Corrigé 1. après qu’on lui a expliqué la situation. 2. Après qu’elle eut fini sa lecture, elle éteignit la lampe. 3. après que la pluie a cessé. 4. Après qu’ils eurent signé le contrat, la fête commença. 5. après que l’orateur eut conclu. 6. après que je lui ai dit au revoir. 7. Après qu’il eut obtenu son diplôme, il chercha un emploi. 8. après que tu as dormi quelques heures. Dans chaque phrase, le mode est l’indicatif (passé composé ou passé antérieur), jamais le subjonctif. |
Après que : les trois réflexes à garder
Pour trancher sans hésiter la question « après que : indicatif ou subjonctif », trois réflexes suffisent. Ils se renforcent l’un l’autre et couvrent tous les cas.
Le réflexe du sens : ce qui est « après » un fait suppose ce fait accompli, donc réel → indicatif, jamais subjonctif.
Le réflexe du couple : « avant que » + subjonctif (à venir) ; « après que » + indicatif (accompli). Ne pas contaminer l’un par l’autre.
Le réflexe du remplacement : substitue « une fois que » à « après que » ; si « ait / soit » sonne faux, c’est l’indicatif qu’il faut.

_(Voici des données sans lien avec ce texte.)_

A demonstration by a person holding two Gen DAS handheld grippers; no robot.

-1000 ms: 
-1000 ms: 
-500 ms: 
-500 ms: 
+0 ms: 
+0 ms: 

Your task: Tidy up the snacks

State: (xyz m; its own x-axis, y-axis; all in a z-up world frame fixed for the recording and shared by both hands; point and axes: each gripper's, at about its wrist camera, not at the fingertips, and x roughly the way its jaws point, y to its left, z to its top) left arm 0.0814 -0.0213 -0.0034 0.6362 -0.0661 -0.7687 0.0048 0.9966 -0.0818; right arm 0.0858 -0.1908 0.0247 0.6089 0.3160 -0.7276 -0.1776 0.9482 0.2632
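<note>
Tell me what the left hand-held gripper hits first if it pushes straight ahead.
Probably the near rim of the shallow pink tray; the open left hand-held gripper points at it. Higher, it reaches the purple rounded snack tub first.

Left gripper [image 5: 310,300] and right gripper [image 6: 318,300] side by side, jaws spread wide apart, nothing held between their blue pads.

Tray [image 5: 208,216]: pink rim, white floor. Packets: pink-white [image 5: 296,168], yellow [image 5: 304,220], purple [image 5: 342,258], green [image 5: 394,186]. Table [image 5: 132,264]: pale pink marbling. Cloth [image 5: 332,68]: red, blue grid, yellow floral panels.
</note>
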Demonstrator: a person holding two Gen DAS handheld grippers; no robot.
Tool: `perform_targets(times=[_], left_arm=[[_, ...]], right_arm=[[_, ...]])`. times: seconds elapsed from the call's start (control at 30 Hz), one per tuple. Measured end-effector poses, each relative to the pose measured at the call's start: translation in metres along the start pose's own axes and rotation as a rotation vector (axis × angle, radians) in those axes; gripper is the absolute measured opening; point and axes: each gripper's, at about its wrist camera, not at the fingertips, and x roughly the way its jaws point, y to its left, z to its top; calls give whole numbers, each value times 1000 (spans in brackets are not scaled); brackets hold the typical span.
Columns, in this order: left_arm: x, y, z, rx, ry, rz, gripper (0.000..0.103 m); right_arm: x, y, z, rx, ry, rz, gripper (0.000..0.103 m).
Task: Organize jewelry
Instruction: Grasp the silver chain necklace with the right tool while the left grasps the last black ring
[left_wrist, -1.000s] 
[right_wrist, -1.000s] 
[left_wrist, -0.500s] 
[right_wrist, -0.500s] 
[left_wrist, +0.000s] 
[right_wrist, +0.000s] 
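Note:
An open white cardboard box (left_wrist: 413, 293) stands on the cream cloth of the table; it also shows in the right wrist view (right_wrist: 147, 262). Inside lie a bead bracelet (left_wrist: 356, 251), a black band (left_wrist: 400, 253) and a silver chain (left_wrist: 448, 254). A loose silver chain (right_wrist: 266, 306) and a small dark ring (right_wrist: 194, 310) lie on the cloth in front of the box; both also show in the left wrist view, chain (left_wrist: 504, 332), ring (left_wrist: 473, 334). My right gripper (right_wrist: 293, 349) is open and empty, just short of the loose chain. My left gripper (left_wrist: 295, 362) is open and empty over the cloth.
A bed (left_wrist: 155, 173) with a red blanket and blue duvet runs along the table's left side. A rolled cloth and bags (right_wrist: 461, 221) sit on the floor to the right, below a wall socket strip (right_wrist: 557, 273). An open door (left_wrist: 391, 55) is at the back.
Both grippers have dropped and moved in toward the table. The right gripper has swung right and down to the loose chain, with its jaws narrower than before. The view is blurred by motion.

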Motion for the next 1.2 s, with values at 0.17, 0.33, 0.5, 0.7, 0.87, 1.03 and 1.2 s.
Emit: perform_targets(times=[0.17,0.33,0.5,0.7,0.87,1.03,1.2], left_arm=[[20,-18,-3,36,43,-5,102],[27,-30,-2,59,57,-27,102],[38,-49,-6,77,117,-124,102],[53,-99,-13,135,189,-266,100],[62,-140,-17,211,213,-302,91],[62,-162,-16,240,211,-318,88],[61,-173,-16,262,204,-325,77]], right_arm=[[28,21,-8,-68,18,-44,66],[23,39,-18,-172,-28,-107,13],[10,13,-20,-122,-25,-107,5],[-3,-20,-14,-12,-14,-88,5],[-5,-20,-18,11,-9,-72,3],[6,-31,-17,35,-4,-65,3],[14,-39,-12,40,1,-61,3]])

Avec ces trois automatismes, plus besoin de deviner. Le sens même de la locution impose l’indicatif, et le test de « une fois que » lève tout doute résiduel. La faute « après qu’il soit parti » devient alors immédiatement repérable.
Conclusion
Après que appelle l’indicatif, un point c’est tout : « après qu’il est parti », « après qu’elle a fini », « après qu’il eut terminé ». La règle découle du sens : ce qui vient « après » un événement suppose que cet événement a réellement eu lieu, et le réel se dit à l’indicatif. Le subjonctif « après qu’il soit parti », si fréquent soit-il, naît d’une contamination par « avant que », qui, lui, exige bien le subjonctif parce qu’il vise une action non encore réalisée. Garde en tête le couple « avant que / subjonctif » et « après que / indicatif », teste au besoin avec « une fois que », et la faute la plus répandue de la langue française n’aura plus prise sur tes écrits.